En cualquier momento, y ahora más, se agradecen los consensos, el estar de acuerdo en algo, la unanimidad. No obstante, la causa, algunas veces, es desafortunada. Esto es lo que ocurre con el procedimiento de Renta Bizkaia 2020 en particular y con la forma de proceder del departamento responsable en general. Contribuyentes, Asesores Fiscales, Técnicos de la casa e Informáticos están de acuerdo en frustrarse, apenarse y algunos desesperarse, porque el procedimiento y el resultado está siendo desastroso.

Desastroso puede parecer poco definitorio si reflexionamos sobre el hecho de que se están dictando actos administrativos que pueden consolidarse conociendo su incorrección, lo que, creo, tiene en derecho una calificación de cuyo nombre no quiero acordarme.

Lamentablemente, no es más que la punta del iceberg sobre una deriva de hace años; quienes quieren cumplir (que los hay, sí, los hay) sus obligaciones en forma y plazo, cada vez lo tienen más complicado. Las páginas fallan, los programas obligatorios salen tarde y se obliga a desarrolladores y empresas a cargar su cuenta de resultados las cada vez mayores exigencias formales. Esto es, más exigencias al pequeño contribuyente, que deberían ser esfuerzos dedicados a inspección o, por qué no, a revisar los suelos de tributación de grandes entidades.

Ha transcurrido un mes casi de campaña y, como aquella serie del año de cuando éramos jóvenes, los problemas crecen. Esperemos que sirva para conocer un poco mejor al contribuyente que tenemos delante y para testar las innovaciones de manera progresiva y con profesionales del sector. No parece de recibo que el entorno de pruebas sea el bolsillo del administrado.

Es esto un deseo, o esperanza, que no parece vaya a cumplirse, ya que la forma que se desea implantar Batuz y Ticket Bai en Bizkaia no lo augura. Ya saben, una tienda de regalices o la pollera deben tener una identidad digital, estar conectados a la red con su balanza o tpv y mandar el ticket o el resguardo, del regaliz, a hacienda de manera más o menos inmediata. También negocios cuyos precios son intervenidos y el margen bruto comercial casi público y notorio deberán mandar unos xml con 100.000 tickets a los extenuados servidores de la sede electrónica. También tú lotero de Muskiz (con comisión fija) parece que deberás hacerlo, aunque no tu vecino de Cantabria. Tendrás nuevos modelos trimestrales que no existen en el estado y habrá que remitir la contabilidad trimestralmente, como las empresas del Ibex a la Comisión nacional del mercado de valores.

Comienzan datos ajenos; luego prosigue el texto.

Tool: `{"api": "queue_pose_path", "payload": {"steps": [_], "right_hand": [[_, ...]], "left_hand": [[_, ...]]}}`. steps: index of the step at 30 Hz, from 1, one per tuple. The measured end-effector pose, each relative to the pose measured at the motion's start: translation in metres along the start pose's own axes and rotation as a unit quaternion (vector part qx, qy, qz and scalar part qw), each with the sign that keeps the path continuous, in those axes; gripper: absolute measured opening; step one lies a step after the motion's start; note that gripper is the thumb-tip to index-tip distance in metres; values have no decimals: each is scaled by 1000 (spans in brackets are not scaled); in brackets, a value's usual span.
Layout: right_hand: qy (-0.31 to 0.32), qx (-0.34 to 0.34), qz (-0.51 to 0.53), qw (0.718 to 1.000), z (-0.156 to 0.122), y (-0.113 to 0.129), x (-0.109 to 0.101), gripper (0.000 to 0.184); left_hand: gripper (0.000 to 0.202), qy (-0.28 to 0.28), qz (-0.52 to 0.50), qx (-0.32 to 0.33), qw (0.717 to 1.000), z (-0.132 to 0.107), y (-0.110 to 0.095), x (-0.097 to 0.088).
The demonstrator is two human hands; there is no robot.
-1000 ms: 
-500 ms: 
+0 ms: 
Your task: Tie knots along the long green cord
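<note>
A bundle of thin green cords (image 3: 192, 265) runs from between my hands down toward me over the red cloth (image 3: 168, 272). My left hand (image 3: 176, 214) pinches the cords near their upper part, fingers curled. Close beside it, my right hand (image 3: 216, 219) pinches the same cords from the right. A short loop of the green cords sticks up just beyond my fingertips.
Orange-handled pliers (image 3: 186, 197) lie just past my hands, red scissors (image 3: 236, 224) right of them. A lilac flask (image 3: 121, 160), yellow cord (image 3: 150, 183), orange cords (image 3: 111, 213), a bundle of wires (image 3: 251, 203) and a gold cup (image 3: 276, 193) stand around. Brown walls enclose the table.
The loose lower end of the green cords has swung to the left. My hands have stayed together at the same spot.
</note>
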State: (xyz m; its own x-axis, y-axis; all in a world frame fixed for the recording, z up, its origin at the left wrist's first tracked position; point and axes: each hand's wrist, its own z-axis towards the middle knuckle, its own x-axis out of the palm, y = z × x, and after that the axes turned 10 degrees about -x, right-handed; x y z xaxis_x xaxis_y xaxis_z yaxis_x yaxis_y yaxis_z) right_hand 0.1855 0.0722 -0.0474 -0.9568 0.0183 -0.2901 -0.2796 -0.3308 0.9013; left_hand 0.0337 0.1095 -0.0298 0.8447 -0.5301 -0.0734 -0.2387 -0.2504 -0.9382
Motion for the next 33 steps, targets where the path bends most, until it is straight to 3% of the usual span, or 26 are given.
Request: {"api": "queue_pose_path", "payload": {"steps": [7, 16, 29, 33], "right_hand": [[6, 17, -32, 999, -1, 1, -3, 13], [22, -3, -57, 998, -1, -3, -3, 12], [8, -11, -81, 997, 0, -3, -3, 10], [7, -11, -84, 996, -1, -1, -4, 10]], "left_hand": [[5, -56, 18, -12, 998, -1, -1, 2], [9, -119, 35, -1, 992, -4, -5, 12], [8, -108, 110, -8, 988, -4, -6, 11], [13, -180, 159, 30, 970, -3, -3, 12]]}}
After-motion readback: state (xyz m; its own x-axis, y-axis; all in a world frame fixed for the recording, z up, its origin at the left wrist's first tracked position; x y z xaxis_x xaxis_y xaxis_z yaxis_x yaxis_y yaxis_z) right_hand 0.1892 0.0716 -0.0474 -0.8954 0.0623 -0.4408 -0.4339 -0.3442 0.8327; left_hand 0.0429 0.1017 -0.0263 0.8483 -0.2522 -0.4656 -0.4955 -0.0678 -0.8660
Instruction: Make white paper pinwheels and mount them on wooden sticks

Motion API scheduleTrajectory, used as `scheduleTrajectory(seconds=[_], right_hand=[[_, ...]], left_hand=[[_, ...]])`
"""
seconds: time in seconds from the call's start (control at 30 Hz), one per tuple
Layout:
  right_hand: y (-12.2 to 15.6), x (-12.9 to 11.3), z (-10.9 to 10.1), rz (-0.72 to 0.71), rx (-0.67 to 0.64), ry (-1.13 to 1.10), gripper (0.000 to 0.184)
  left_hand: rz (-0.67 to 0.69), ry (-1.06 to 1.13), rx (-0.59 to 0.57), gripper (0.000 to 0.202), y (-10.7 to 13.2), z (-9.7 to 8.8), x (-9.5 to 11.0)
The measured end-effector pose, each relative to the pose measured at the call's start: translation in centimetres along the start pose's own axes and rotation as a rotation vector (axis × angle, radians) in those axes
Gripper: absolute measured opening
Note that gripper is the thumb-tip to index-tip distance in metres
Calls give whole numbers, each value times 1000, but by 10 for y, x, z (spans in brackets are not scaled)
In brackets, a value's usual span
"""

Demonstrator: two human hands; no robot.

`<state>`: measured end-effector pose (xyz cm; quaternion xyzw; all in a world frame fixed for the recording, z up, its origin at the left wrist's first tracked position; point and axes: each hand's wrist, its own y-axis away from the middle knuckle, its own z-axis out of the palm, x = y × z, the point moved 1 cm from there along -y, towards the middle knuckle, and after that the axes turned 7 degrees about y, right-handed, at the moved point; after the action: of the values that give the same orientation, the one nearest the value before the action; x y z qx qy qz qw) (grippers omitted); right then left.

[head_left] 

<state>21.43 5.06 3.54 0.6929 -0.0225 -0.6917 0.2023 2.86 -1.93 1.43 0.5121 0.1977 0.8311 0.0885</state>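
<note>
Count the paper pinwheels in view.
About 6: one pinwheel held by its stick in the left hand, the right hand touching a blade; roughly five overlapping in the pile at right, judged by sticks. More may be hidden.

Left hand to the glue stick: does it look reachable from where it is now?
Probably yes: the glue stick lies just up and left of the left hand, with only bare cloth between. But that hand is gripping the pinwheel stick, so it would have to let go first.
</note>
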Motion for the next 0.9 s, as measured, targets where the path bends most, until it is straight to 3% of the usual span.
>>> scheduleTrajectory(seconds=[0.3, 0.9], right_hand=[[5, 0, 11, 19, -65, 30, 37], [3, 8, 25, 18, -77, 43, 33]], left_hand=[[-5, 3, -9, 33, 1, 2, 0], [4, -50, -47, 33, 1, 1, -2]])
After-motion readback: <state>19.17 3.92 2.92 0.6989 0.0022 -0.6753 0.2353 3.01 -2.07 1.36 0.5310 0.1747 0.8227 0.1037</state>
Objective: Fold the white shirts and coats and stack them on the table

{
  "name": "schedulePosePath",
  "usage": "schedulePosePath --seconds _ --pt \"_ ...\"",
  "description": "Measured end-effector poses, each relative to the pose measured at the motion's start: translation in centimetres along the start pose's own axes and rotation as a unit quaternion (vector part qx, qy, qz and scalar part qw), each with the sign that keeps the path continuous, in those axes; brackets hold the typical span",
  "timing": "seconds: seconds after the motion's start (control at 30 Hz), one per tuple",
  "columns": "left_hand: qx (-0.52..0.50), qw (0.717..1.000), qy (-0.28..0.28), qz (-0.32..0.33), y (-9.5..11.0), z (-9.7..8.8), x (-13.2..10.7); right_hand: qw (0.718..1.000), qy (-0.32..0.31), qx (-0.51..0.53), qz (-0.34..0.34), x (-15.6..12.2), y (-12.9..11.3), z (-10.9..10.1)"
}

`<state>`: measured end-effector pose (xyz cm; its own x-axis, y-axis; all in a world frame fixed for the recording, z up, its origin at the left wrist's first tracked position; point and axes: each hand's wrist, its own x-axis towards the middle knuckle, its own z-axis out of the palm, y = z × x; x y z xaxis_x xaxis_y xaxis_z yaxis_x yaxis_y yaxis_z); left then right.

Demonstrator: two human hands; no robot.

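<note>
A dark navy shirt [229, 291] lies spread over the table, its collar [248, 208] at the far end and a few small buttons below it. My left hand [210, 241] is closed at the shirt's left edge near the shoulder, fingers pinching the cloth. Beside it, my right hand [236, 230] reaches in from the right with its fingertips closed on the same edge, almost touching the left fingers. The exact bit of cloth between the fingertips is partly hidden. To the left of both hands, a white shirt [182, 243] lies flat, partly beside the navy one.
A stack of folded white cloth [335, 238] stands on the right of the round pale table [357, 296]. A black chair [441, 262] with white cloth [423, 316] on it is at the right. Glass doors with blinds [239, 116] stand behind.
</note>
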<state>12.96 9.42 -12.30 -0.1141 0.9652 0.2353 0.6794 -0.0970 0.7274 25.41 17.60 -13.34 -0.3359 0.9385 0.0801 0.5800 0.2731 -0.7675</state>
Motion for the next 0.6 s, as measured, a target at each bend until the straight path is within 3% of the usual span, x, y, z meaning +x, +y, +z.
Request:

Nadie se llevaría las manos a la cabeza si hubiera implantaciones progresivas, testadas, y con diferenciación del tamaño del actor económico, ya que no es lo mismo un octogenario que un ingeniero informático para presentar la renta, ni es lo mismo una empresa con un ERP con ventas de tres millones de euros (aun así pequeña) que el taller de abajo, el de Manolo. Cuando un territorio es el único que tiene un modelo determinado y el único que lo implanta de manera abrupta, o el resto se equivoca, o nos equivocamos nosotros.

Visto como se conducen los responsables en los medios, parece que se equivoca el resto del mundo. Será verdad.